## Exercise objective
Every line of the listing below needs to be reproduced exactly.

Data provided below:

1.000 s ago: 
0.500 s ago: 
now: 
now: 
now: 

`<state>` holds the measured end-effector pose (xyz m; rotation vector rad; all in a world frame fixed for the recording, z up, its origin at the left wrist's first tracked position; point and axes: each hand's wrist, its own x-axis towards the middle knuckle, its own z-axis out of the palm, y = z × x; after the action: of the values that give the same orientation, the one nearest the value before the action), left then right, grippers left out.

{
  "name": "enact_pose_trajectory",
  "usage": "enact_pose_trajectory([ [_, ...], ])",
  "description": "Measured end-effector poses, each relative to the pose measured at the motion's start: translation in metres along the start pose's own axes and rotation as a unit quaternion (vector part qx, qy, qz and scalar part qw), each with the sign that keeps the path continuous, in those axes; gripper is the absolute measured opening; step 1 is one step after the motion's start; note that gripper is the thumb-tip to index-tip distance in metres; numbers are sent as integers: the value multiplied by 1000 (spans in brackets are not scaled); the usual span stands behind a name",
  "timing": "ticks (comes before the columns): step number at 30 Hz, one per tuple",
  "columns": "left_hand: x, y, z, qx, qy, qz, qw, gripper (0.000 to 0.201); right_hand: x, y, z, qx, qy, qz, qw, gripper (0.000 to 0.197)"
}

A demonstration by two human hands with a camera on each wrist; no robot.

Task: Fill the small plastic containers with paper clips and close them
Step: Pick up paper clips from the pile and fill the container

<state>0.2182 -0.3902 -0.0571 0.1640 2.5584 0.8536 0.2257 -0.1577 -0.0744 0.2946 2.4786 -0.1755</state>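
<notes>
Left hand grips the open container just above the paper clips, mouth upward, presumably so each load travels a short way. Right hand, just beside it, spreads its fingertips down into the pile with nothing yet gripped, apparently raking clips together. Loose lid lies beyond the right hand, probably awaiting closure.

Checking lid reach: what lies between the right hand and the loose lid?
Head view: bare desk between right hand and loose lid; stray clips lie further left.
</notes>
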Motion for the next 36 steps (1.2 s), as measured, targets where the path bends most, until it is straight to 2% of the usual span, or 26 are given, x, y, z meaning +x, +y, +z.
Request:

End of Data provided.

## Answer section
1.000 s ago: 
0.500 s ago: 
now: 
now: 
now: 

`<state>` holds the measured end-effector pose (xyz m; rotation vector rad; all in a world frame fixed for the recording, z up, its origin at the left wrist's first tracked position; point and axes: each hand's wrist, its own x-axis towards the middle knuckle, its own z-axis out of the palm, y = z × x; after the action: of the values that give the same orientation, the one nearest the value before the action), left then right, grippers left out.

{
  "name": "enact_pose_trajectory",
  "usage": "enact_pose_trajectory([ [_, ...], ])",
  "description": "Measured end-effector poses, each relative to the pose measured at the motion's start: translation in metres along the start pose's own axes and rotation as a unit quaternion (vector part qx, qy, qz and scalar part qw), each with the sign that keeps the path continuous, in those axes; gripper is the absolute measured opening; step 1 is one step after the motion's start; note that gripper is the thumb-tip to index-tip distance in metres; numbers are sent as integers: the value multiplied by 1000 (spans in brackets are not scaled); the usual span stands behind a name",
  "timing": "ticks (comes before the columns): step number at 30 Hz, one per tuple",
  "columns": "left_hand: x, y, z, qx, qy, qz, qw, gripper (0.000 to 0.201); right_hand: x, y, z, qx, qy, qz, qw, gripper (0.000 to 0.197)"
}

A demonstration by two human hands with a camera on each wrist; no robot.

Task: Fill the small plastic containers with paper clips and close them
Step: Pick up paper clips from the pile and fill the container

<state>0.2182 -0.3902 -0.0571 0.1640 2.5584 0.8536 0.2257 -0.1577 -0.0744 0.2946 2.4786 -0.1755</state>
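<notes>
Left hand grips the open container just above the paper clips, mouth upward, presumably so each load travels a short way. Right hand, just beside it, spreads its fingertips down into the pile with nothing yet gripped, apparently raking clips together. Loose lid lies beyond the right hand, probably awaiting closure.

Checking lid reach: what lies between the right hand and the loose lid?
Head view: bare desk between right hand and loose lid; stray clips lie further left.
</notes>
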Motion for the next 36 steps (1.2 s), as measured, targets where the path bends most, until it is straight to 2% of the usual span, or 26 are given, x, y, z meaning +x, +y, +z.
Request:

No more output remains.